Faculty Guide

  • Krishnan C M C


  • Jeet R Shah


  • Akash S Bharadwaj
  • Anirudh T
  • Moha Mankad


With doctors in high demand in these trying times, this project aims to supplement respiratory pre-diagnosis of a patient, through an IoT Stethoscope module. The module consists of two parts. The first is a convolutional neural network, trained to classify breathing patterns into four categories. The second part is an Android app, which interfaces audio recorded from the device microphone with the neural network. On deployment, users can diagnose two different breathing disorders, wheeze and crackle. Furthermore, past records of patients can be accessed to substantiate diagnosis.

Digital Signal Processing

1) Short Time Fourier Transform (STFT)

​STFT is a DSP technique which has the knowledge of frequency components present in a wave at a given time. It is as simple as taking the Fourier transform of a segment of wave to analyze frequency distribution at that particular time instant. The X-axis represents the time, the Y-axis represents the frequency and the color coding represents magnitude of the frequency component. The wheezes can be detected by short horizontal patch at a frequency below 100 Hz on the spectrogram and crackles can be detected by a thin vertical patch of varying higher frequencies.

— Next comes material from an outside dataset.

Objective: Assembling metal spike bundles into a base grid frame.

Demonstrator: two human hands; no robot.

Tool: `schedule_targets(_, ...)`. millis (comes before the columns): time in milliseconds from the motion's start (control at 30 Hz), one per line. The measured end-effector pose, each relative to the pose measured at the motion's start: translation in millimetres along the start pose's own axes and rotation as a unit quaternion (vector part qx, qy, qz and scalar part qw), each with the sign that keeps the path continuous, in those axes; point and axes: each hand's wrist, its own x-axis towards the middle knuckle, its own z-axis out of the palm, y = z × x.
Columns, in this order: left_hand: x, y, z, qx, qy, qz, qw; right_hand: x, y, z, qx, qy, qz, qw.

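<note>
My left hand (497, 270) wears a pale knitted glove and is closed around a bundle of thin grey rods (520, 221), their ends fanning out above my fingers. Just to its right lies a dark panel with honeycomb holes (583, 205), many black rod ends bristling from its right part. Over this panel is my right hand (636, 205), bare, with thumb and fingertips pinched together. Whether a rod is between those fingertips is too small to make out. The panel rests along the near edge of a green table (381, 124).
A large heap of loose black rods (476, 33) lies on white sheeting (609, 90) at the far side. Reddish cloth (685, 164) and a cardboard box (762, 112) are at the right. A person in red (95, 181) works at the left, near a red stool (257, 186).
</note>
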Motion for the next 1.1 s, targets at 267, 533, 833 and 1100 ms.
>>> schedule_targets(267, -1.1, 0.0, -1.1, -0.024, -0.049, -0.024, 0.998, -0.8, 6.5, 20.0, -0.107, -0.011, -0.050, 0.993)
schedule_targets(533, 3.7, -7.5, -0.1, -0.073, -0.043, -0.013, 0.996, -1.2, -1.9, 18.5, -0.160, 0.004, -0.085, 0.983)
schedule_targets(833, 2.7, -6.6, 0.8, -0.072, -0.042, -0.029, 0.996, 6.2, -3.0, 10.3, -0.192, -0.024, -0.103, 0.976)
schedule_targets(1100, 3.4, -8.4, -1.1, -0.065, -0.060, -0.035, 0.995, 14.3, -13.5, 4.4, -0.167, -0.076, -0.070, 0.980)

Example of a STFT spectrogram with both wheeze and crackle is given below -


2) Mel - Frequency Cepstral Coefficients (MFCC)

​Just like the eyes of a human being can detect certain colors of light much better than other colors, the ears also follow the same concept and based on this, MFCC plots the frequency according to the sound which is perceived by the human ear. The MFCCs are plotted as coefficients in Mel Scale vs frequency. We have considered 13 coefficients here.

Here is an example of a spectrogram with both wheezes and crackles -


3) Continuous Wavelet Transform (CWT)

The Continuous Wavelet Transform is the decomposition of a signal into a set of basis functions consisting of contractions, expansions, and translations of a mother function ψ(t), called the wavelet. A wavelet is a rapidly decaying, wave-like oscillation that has zero mean. Unlike sinusoids, which extend to infinity, a wavelet exists for a finite duration. Wavelets come in different sizes and shapes and the availability of a wide range of wavelets is a key strength of wavelet analysis.

In the processing of our dataset, the Complex Morlet wavelet was used for analysis and 6 scales were taken for the same. Given below is a spectrogram for a sample with both wheezing and crackling -



​For the STFT, a CNN model with 1.7M parameters was trained and the validation accuracy achieved was 91%.


For MFCC, the model yielded a healthy result of 97% validation accuracy


For the CWT, a CNN model with 28M parameters was trained and the validation accuracy of 80% was obtained


​Python libraries such as Librosa, Numpy, Pandas, SoundFile and an assortment of audio processing libraries were used to obtain the various spectrograms. Keras was used for deep learning.